Gamasutra: The Art & Business of Making Gamesspacer
View All     RSS
October 23, 2014
arrowPress Releases
October 23, 2014
PR Newswire
View All
View All     Submit Event

If you enjoy reading this site, you might also want to check out these UBM Tech sites:

Opinion: Big Data in the Game Industry
by Nils Pihl on 05/22/14 12:34:00 am   Expert Blogs   Featured Blogs

The following blog post, unless otherwise noted, was written by a member of Gamasutra’s community.
The thoughts and opinions expressed are those of the writer and not Gamasutra or its parent company.


As an industry, we’ve increasingly turned our attention to the promise of big data and analytics. The concept is simple - When operating at a large enough scale, when collecting terabytes of data, billions of events, even one-in-a-million insights become predictable assets in our developer arsenal, allowing us to predict and repeat success. We’ve seen it work for companies like Zynga and Kabam, and thousands of blog posts and panels and articles proclaim the bright future of the big data market. The sheer size of our modern marketplace has tilted the odds in our favor.

20 years ago, very few could dream of having tens of millions of active users, let alone having their behavior and customs recorded and stored. The market has changed, our attention has shifted - but in our heart of hearts we know that comparatively little innovation has followed our increased interest in big data. Data-driven design is still incredibly difficult to effectively incorporate into your workflow, and far from every company manages to get a return on their big data investment. Analytics is still difficult because we’re stuck in a paradigm that is as old as I am.

"The McKinsey Global Institute projected that there will be a shortage of 190 000 data scientists by 2018."

For those that paid attention, the last 20 years of technological development has been truly remarkable. We’ve gone from floppy disks to the app store, from dial up to broadband, from DOS to iOS, from command line to touch screen - but SQL is still SQL.

Imagine a world where the graphical operating system never caught on, where business was still conducted primarily in DOS and other command line interfaces. Remember, or imagine, the frustration that came with needing specific training to use some of the most instrumental tools of your trade. Imagine hiring people to operate those machines, instead of buying machines to improve the productivity of the people you hire. It was a nightmare then, and it is nightmare today, because that’s exactly where we are today with analytics.

Last year the McKinsey Global Institute projected that there will be a shortage of 190 000 data scientists by 2018. There are already 1000 job openings for data scientists in San Francisco alone. This tells us two things:


1) We want to make data-driven decisions.

2) We’ve made ourselves painfully reliant on data scientists, because data-driven decision making is hard.


So what exactly is a data scientist? I saw this humorous tweet the other week, and I thought I’d share it with you: 

Data Scientist (noun): Person who is better at statistics than any software engineer and better at software engineering than any statistician.” 

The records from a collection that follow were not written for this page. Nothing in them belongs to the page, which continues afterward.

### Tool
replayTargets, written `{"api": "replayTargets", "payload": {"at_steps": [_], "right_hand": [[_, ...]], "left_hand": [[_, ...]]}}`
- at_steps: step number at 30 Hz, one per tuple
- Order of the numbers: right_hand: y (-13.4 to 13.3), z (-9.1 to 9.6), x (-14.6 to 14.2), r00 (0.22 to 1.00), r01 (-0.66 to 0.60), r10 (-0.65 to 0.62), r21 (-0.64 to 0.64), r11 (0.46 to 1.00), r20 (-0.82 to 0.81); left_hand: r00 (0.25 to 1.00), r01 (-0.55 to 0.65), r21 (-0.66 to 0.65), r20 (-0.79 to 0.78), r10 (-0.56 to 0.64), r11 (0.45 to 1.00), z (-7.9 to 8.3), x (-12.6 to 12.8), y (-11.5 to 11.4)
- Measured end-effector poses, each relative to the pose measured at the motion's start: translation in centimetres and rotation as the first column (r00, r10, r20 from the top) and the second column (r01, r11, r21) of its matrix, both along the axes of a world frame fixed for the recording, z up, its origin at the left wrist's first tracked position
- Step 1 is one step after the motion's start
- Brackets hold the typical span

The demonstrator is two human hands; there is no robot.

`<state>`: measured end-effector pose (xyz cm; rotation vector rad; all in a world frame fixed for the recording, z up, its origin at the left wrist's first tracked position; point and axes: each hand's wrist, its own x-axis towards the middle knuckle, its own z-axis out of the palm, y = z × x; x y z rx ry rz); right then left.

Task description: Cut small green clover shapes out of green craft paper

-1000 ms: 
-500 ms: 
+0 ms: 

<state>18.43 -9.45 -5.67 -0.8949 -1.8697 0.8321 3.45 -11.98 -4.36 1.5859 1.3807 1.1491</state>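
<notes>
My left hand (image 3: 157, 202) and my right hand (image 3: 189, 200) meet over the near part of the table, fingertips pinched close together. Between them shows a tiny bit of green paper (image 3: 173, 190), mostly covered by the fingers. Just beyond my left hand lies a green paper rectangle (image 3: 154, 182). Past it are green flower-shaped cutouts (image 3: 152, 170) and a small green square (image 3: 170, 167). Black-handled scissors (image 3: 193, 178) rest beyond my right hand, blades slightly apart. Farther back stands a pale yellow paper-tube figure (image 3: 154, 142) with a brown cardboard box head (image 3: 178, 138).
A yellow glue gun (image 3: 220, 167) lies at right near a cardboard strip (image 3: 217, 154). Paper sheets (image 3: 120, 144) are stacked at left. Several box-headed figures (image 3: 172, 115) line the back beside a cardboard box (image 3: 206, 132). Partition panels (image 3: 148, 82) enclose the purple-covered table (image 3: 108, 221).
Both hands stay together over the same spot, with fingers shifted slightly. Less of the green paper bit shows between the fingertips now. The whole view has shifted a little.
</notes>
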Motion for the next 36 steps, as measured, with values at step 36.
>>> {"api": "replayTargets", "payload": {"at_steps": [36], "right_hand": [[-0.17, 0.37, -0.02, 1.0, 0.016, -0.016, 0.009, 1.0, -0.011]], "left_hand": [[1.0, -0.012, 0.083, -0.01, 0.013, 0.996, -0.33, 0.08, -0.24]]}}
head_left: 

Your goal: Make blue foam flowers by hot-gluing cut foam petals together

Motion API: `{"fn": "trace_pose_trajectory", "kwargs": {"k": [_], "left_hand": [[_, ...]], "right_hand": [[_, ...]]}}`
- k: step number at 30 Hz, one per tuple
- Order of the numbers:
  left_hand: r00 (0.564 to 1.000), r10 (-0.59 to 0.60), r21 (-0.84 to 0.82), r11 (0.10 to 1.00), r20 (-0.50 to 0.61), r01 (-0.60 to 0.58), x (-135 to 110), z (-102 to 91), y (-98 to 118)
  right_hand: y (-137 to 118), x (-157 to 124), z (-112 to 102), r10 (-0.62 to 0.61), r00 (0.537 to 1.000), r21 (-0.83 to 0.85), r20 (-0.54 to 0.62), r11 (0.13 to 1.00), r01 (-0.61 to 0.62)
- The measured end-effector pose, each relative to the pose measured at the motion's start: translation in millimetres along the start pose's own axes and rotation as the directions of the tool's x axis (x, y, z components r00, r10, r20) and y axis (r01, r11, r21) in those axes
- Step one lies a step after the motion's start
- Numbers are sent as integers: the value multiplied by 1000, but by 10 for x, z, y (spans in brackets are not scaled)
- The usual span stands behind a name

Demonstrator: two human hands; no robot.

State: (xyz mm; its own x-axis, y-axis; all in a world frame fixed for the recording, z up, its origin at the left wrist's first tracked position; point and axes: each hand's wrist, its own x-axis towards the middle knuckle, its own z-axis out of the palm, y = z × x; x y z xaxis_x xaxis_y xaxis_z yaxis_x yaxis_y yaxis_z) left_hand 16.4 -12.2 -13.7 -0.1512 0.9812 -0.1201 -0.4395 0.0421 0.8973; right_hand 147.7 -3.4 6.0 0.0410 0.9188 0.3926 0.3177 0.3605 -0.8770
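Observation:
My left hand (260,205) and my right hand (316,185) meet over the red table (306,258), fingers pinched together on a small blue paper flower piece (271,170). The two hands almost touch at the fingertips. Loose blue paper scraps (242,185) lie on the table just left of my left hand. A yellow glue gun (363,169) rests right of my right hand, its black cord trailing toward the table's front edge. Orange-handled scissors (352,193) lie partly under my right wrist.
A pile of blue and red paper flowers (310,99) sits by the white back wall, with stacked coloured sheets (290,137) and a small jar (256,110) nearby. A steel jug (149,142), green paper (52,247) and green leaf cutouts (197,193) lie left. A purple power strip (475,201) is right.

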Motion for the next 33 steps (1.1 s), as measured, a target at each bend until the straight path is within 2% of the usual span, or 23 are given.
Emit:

Another netizen quipped that a data scientist is a statistician, living in San Francisco, much like a “growth hacker” is a Marketing Professional living in San Francisco. These data scientists will cost you at least 130k dollars/year, and through our work on Traintracks we increasingly find that up to 1/10 of the development workforce at a typical game studio is hired to wrangle, wrestle, and munge data. And why do we need them? 

Without pointing any fingers, I lifted this sentence from the website of a company that is claiming to innovate in the field of analytics and big data:


“With its unmatched speed and familiar ANSI SQL interface, [this product] is a powerful drop-in solution to fix application performance issues.”


Familiar ANSI SQL interface! How’s that for a sentence? How many of the people best suited to make design decisions at your company are even proficient in SQL? 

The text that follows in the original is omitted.